Slope gradient is a notable predictor variable because it is a key variable in mechanical theory, appearing in the calculation of both shear stress and normal stress. Higher slope gradients lead to relatively greater shear stresses and lower values of resisting normal stresses. Higher elevation is probably associated with many failed locations due to its relation to several key mechanically-related variables (elevation in itself does not appear in the underlying mechanical theory; see earlier discussion). In particular, higher elevations often have steep slopes and are also subject to greater precipitation. Precipitation is a major factor in landslide initiation, as it controls the pore water pressure that is a key component of mechanical theory. The other remaining variables show much less contribution to the discrimination of the grouping variable.
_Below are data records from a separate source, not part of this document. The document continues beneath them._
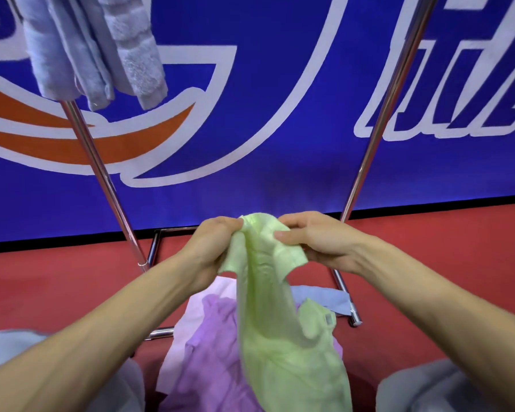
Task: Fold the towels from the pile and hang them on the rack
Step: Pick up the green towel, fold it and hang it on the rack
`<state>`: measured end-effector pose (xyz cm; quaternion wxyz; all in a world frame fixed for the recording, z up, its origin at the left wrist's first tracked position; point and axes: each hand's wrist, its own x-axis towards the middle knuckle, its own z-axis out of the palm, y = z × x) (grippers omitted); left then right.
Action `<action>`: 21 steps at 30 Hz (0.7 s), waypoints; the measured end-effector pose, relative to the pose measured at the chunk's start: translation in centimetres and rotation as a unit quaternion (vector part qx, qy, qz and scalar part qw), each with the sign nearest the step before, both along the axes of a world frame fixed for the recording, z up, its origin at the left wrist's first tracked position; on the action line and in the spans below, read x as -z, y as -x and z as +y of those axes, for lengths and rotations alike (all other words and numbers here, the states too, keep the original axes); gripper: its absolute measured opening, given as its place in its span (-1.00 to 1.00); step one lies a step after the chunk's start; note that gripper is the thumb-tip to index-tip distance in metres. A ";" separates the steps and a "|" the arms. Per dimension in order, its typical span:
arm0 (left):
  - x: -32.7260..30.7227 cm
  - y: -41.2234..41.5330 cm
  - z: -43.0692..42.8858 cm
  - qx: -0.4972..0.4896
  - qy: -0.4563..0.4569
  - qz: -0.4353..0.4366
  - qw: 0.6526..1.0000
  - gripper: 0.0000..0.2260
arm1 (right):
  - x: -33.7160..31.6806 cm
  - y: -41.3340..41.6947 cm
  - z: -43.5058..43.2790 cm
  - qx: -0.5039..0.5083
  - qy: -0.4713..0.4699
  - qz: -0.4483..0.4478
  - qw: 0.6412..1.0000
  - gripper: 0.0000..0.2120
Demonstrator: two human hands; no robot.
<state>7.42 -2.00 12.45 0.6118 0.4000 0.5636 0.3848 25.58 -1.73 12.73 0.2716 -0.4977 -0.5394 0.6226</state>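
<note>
Fingers (290,223) of the left hand (213,248) and right hand (315,242) pinch the green towel (280,346) by its bunched top edge, probably hunting corners for folding, so it hangs over the pile (208,337) beneath the rack (101,162), where blue towels (92,55) already hang

Ahead of me: blue banner (250,84), white-outlined lettering, orange swoosh (72,147). Black strip (428,208) along its base. Red floor (42,286) beneath. My grey trouser legs (443,388) at the bottom corners.

Towel pile (211,346) before the rack (101,162); hung towels (92,49) upper left
</note>
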 end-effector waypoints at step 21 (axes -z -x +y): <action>-0.2 0.1 -0.7 -0.046 0.041 -0.157 0.986 -0.79 | 0.3 2.1 -1.8 -0.003 -0.237 -0.106 0.966 -0.52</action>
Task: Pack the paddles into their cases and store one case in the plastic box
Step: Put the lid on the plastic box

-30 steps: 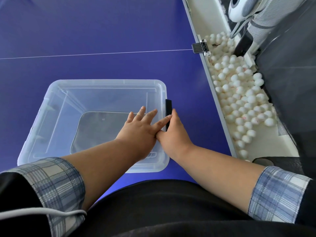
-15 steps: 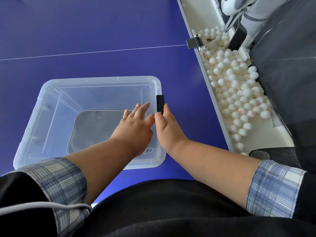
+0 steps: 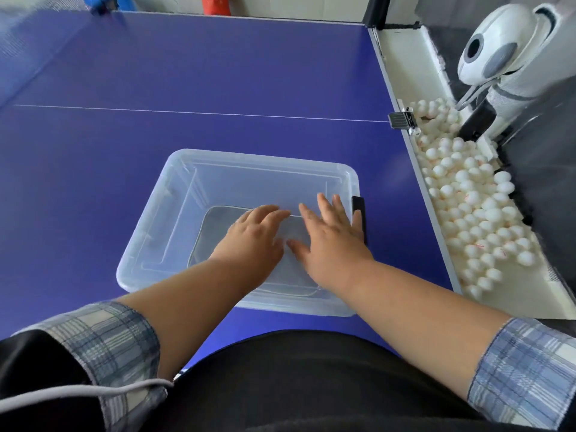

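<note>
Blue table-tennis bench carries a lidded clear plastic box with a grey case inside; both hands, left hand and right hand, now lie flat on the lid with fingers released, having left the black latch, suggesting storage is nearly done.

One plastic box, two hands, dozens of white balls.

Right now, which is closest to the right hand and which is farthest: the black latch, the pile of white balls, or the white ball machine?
From the right hand:
1. Black latch, touching the hand's right edge, on the clear box's side.
2. White balls, off the table's right side.
3. Ball machine, far right corner.
</note>
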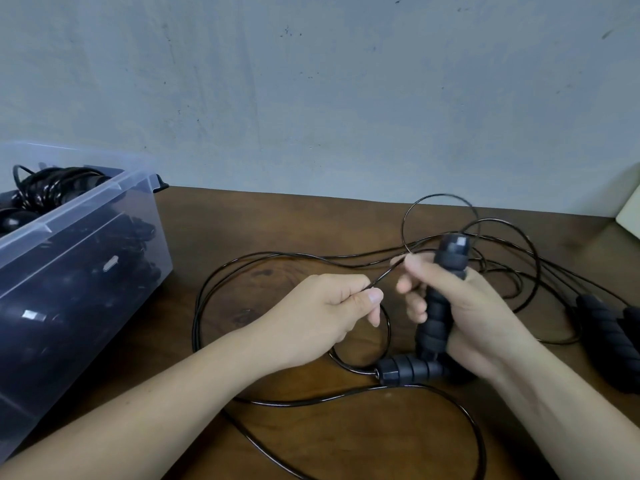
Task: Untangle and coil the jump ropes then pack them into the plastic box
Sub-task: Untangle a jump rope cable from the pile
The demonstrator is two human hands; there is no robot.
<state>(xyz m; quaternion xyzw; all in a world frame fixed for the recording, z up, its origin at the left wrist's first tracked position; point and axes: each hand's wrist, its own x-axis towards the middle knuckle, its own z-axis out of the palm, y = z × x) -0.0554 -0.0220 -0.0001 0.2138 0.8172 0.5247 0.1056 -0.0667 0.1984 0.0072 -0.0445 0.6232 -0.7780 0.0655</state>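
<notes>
My right hand (464, 317) grips an upright black foam jump rope handle (441, 299) and also pinches the thin black cord (388, 271) near its top. My left hand (325, 313) pinches the same cord a short way to the left. A second handle (412, 370) lies flat on the table just below my right hand. The cord runs in loose tangled loops (242, 271) over the brown wooden table (311, 223). The clear plastic box (83, 258) at the left holds several coiled black ropes.
Two more black foam handles (609, 327) lie at the right edge, with cords leading to the tangle. A grey wall stands behind the table. A pale object (630, 209) sits at the far right corner.
</notes>
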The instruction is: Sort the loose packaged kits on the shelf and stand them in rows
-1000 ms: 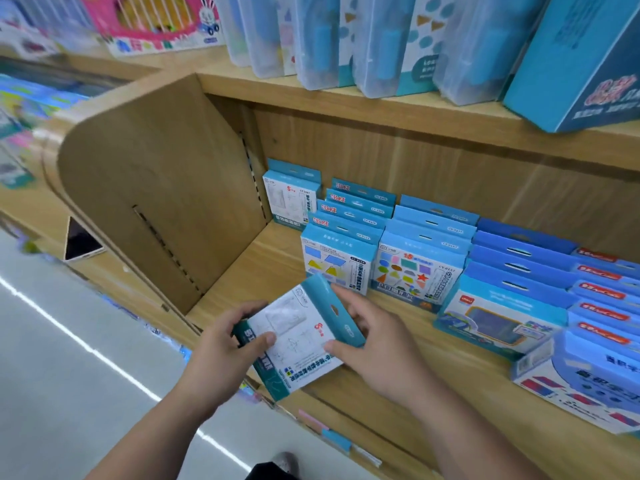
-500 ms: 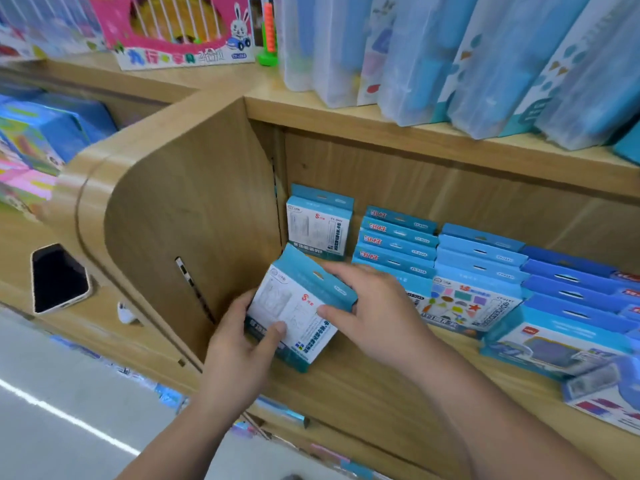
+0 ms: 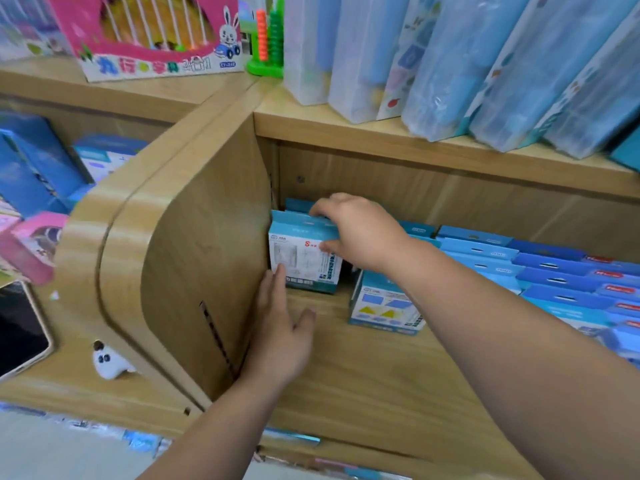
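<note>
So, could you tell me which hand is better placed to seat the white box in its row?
Probably the right: the right hand grips the white box by its top edge, while the open left hand only touches its lower corner.

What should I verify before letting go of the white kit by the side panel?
1. White kit upright on the shelf: ok.
2. Right hand holds its top edge: ok.
3. Left hand open, fingers touching its lower front: ok.
4. Flush against the kit behind: cannot tell, the join is hidden.
5. Clear of the shapes kit beside it: ok, a gap shows.
</note>
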Available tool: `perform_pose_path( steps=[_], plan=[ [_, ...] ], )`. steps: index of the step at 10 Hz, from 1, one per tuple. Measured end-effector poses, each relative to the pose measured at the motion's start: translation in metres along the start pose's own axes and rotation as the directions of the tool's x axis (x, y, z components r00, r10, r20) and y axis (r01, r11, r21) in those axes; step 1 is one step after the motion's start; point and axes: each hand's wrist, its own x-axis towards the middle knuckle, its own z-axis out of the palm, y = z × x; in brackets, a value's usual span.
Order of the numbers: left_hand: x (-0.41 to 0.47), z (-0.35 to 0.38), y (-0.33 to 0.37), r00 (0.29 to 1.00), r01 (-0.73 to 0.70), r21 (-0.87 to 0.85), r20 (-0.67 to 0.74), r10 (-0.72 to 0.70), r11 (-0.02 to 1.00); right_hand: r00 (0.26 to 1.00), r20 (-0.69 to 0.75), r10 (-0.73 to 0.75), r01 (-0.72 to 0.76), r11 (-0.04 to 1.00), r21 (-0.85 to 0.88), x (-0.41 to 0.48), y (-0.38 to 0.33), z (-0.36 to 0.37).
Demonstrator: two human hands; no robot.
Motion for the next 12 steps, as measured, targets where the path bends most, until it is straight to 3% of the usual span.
perform_pose_path(
  steps=[1,3,5,9,12],
  plan=[
    [0.011,0.009,0.0,1.0,0.014,-0.003,-0.012,-0.014,1.0,0.999,-0.009,0.039,-0.04,0.993,-0.111,0.007,0.006,0.007],
    [0.028,0.022,0.001,1.0,0.021,0.024,0.014,-0.021,1.0,0.975,-0.077,0.209,-0.214,0.974,-0.073,0.005,0.015,0.013],
    [0.032,0.026,0.004,0.999,0.025,0.03,0.027,-0.026,0.999,0.968,-0.09,0.234,-0.231,0.972,0.043,-0.005,0.015,0.012],
    [0.021,0.025,0.008,0.997,-0.026,-0.049,-0.068,0.023,0.998,0.902,-0.326,0.283,-0.235,0.955,0.18,-0.075,0.041,0.009],
    [-0.017,0.018,0.028,0.992,-0.113,-0.046,-0.068,0.109,0.993,0.884,-0.317,0.343,-0.284,0.933,0.22,-0.153,0.053,-0.005]
  ],
)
Despite the lack of direct soil information included in the discriminant function analysis, a good discrimination for the grouping variable was possible. Soil-related variables are critical in the calculation of shear strength (soil cohesion, angle of internal friction). It may be the case that the specific soil information contained in such variables correlates to some of the other regional predictor variables used in our analysis (elevation, slope gradient etc.).

Several other studies adopted a discriminant analysis approach to studying landsliding occurrence and found different combinations of predictor variables to be the most important. Baeza and Corominas (2001) found that slope gradient, watershed area and land-use were the most important predictor variables, while Santacana et al. (2003) identified slope gradient (easily derived from a DEM) and thickness of the superficial deposits (obtained from field work, so not possible for larger, regional studies) as being the most important variables.

Our analysis provides insights regarding the predictor variables that land managers and other researchers may consider including in future landsliding analyses. That being said, our landsliding inventory does focus on medium to large landslides, and on coastal British Columbia. Therefore, the most important predictor variables may differ for other studies, and our results should be used mainly for guidance purposes. Of particular note is that two of the most significant three variables identified in our study are all readily retrieved from standard DEM analyses; this is very encouraging from a feasibility perspective. Some of the other variables that are less straightforward to obtain played a less important role in discrimination of the grouping variables.